(Exercise requirements):
Omit any picture, and return the remaining data exactly as written.

(Data):
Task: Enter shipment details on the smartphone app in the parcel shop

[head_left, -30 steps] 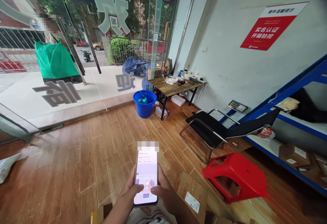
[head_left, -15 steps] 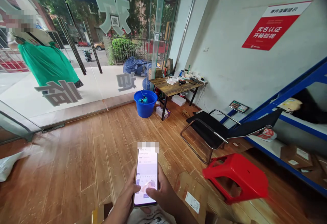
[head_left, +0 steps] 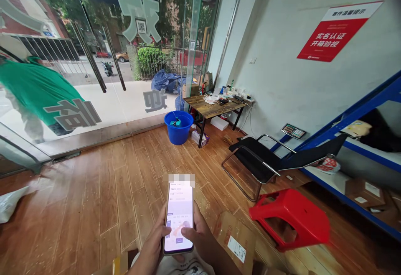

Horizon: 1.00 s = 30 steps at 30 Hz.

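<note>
Smartphone (head_left: 180, 206) held in both hands, screen lit, above the person's lap.
The left hand (head_left: 154, 238) and right hand (head_left: 203, 238) are closed around its lower sides, thumbs at the lower screen; contact with the glass cannot be confirmed. Misplaced thumbs could cause a wrong entry, and fingers loosening behind the case could let it slip. Near the right forearm lies a labelled cardboard box (head_left: 226, 232); farther right, a red plastic stool (head_left: 305, 214); ahead, a blue bucket (head_left: 178, 135) beside a wooden table (head_left: 209, 108).
</note>
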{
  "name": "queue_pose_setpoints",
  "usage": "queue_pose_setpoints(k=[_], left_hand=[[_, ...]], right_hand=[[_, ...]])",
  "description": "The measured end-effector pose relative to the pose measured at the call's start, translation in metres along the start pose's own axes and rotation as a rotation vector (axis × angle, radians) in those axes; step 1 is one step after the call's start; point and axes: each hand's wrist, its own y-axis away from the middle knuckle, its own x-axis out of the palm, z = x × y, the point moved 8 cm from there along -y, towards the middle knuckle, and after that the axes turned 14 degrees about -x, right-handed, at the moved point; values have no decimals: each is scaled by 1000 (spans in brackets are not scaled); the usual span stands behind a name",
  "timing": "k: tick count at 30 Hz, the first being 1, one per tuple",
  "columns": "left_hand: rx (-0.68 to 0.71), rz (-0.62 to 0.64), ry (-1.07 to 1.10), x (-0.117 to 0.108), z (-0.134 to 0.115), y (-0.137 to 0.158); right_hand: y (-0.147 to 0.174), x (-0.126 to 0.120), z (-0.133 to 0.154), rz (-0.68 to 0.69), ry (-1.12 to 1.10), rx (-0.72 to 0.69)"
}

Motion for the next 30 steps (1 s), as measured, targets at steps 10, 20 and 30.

(Written response):
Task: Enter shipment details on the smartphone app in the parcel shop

[head_left, -30 steps] 
[head_left, -15 steps] 
[head_left, +0 steps] 

Horizon: 1.00 s = 30 steps at 30 Hz.

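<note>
Smartphone (head_left: 180, 206) held in both hands, screen lit, above the person's lap.
The left hand (head_left: 154, 238) and right hand (head_left: 203, 238) are closed around its lower sides, thumbs at the lower screen; contact with the glass cannot be confirmed. Misplaced thumbs could cause a wrong entry, and fingers loosening behind the case could let it slip. Near the right forearm lies a labelled cardboard box (head_left: 226, 232); farther right, a red plastic stool (head_left: 305, 214); ahead, a blue bucket (head_left: 178, 135) beside a wooden table (head_left: 209, 108).
</note>
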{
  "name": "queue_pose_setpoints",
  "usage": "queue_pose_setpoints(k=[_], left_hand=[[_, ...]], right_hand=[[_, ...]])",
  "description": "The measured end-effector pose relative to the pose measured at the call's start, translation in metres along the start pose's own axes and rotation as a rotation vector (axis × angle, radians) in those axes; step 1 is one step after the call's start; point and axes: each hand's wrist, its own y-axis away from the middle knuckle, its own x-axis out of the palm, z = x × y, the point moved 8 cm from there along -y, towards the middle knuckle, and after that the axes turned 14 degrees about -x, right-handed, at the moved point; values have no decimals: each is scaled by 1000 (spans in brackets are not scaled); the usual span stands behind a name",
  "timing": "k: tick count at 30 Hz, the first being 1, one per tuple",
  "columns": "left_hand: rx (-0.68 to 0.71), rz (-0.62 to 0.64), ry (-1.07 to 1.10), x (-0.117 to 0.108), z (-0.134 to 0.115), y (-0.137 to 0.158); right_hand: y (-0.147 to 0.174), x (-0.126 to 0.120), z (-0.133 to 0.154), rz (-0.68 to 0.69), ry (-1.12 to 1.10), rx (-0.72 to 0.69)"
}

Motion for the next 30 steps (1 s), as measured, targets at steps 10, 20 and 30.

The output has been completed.